Data shown
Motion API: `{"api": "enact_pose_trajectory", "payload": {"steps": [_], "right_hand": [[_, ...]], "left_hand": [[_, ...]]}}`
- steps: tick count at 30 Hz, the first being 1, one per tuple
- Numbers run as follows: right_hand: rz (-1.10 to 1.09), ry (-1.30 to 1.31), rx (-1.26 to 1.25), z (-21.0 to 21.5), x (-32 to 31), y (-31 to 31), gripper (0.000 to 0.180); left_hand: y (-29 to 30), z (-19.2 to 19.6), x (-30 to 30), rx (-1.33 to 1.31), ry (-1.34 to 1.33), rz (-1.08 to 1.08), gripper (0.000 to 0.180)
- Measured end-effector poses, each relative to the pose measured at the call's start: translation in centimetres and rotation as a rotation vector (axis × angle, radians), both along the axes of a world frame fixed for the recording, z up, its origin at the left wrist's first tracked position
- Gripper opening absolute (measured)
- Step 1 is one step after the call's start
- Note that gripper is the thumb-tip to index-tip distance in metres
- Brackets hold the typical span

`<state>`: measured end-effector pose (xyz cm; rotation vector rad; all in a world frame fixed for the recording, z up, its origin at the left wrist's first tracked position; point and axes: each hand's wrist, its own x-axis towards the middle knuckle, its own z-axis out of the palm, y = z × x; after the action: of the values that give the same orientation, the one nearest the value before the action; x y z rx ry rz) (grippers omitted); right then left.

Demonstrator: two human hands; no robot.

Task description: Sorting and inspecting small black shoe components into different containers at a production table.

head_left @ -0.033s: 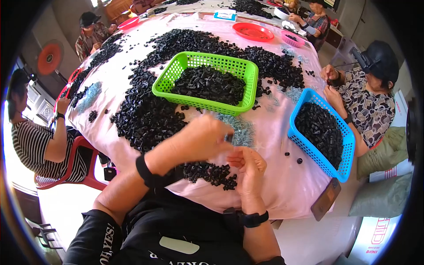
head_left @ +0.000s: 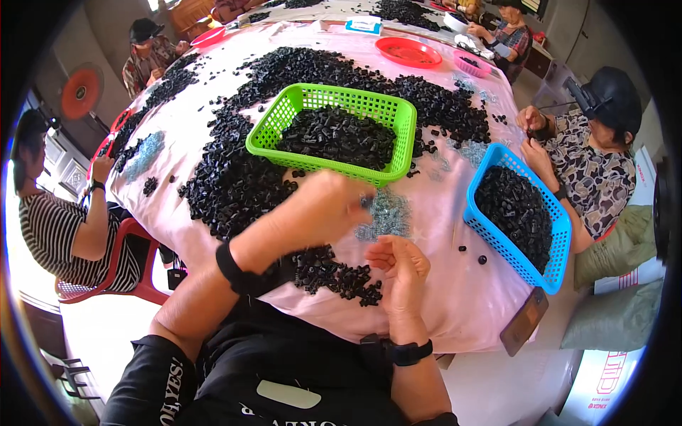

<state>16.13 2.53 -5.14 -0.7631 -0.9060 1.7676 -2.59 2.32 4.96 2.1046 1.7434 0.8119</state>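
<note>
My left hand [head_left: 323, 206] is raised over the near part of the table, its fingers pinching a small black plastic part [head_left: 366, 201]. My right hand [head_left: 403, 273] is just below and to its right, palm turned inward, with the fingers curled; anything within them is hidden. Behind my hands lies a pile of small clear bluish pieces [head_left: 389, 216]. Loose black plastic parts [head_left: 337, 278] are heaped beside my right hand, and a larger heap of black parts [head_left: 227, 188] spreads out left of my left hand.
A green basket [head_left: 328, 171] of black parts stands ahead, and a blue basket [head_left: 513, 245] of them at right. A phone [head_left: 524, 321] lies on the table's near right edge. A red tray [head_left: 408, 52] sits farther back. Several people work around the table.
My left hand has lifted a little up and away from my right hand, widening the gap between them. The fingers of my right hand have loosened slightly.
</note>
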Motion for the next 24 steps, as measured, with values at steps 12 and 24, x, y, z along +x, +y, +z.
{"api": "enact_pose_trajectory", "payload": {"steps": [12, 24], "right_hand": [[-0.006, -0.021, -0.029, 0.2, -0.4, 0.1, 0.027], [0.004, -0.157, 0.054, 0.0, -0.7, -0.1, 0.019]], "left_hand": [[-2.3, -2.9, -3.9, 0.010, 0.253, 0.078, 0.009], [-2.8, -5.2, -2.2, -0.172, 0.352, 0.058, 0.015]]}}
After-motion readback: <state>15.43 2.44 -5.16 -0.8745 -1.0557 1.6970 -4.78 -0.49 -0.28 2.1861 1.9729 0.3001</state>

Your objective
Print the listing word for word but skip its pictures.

Answer below
Motion API: `{"api": "enact_pose_trajectory", "payload": {"steps": [_], "right_hand": [[_, ...]], "left_hand": [[_, ...]]}}`
- steps: tick count at 30 Hz, the first being 1, one per tuple
- Numbers run as follows: right_hand: rz (-1.10 to 1.09), ry (-1.30 to 1.31), rx (-1.26 to 1.25), z (-21.0 to 21.5), x (-32 to 31), y (-31 to 31), gripper (0.000 to 0.180); left_hand: y (-29 to 30), z (-19.2 to 19.6), x (-30 to 30), rx (-1.33 to 1.31), ry (-1.34 to 1.33), rz (-1.08 to 1.08), gripper (0.000 to 0.180)
- Measured end-effector poses, each relative to the pose measured at the call's start: translation in centimetres and rotation as a rotation vector (axis × angle, radians), both along the axes of a world frame fixed for the recording, z up, its origin at the left wrist's first tracked position
- Gripper opening absolute (measured)
- Step 1 is one step after the call's start
- Note that gripper is the thumb-tip to index-tip distance in metres
- Brackets hold the typical span

`<state>`: measured end-effector pose (xyz cm; rotation vector rad; all in a world frame fixed for the recording, z up, its origin at the left wrist's first tracked position; point and axes: each hand's wrist, its own x-axis towards the middle knuckle, its own z-axis out of the palm, y = z × x; after the action: of the values that give the same orientation, the one nearest the value before the action; x y z rx ry rz) (grippers omitted); right then left.

Demonstrator: two human hands; no robot.

Task description: Sorting and inspecting small black shoe components into different containers at a production table.

head_left @ -0.033s: 
head_left @ +0.000s: 

<state>16.13 2.53 -5.14 -0.7631 -0.9060 1.7676 -2.59 2.32 4.96 2.1046 1.7434 0.8119</state>
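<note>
My left hand [head_left: 323, 206] is raised over the near part of the table, its fingers pinching a small black plastic part [head_left: 366, 201]. My right hand [head_left: 403, 273] is just below and to its right, palm turned inward, with the fingers curled; anything within them is hidden. Behind my hands lies a pile of small clear bluish pieces [head_left: 389, 216]. Loose black plastic parts [head_left: 337, 278] are heaped beside my right hand, and a larger heap of black parts [head_left: 227, 188] spreads out left of my left hand.
A green basket [head_left: 328, 171] of black parts stands ahead, and a blue basket [head_left: 513, 245] of them at right. A phone [head_left: 524, 321] lies on the table's near right edge. A red tray [head_left: 408, 52] sits farther back. Several people work around the table.
My left hand has lifted a little up and away from my right hand, widening the gap between them. The fingers of my right hand have loosened slightly.
</note>
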Motion for the next 24 steps, as measured, with values at steps 12 and 24, x, y, z along +x, +y, +z.
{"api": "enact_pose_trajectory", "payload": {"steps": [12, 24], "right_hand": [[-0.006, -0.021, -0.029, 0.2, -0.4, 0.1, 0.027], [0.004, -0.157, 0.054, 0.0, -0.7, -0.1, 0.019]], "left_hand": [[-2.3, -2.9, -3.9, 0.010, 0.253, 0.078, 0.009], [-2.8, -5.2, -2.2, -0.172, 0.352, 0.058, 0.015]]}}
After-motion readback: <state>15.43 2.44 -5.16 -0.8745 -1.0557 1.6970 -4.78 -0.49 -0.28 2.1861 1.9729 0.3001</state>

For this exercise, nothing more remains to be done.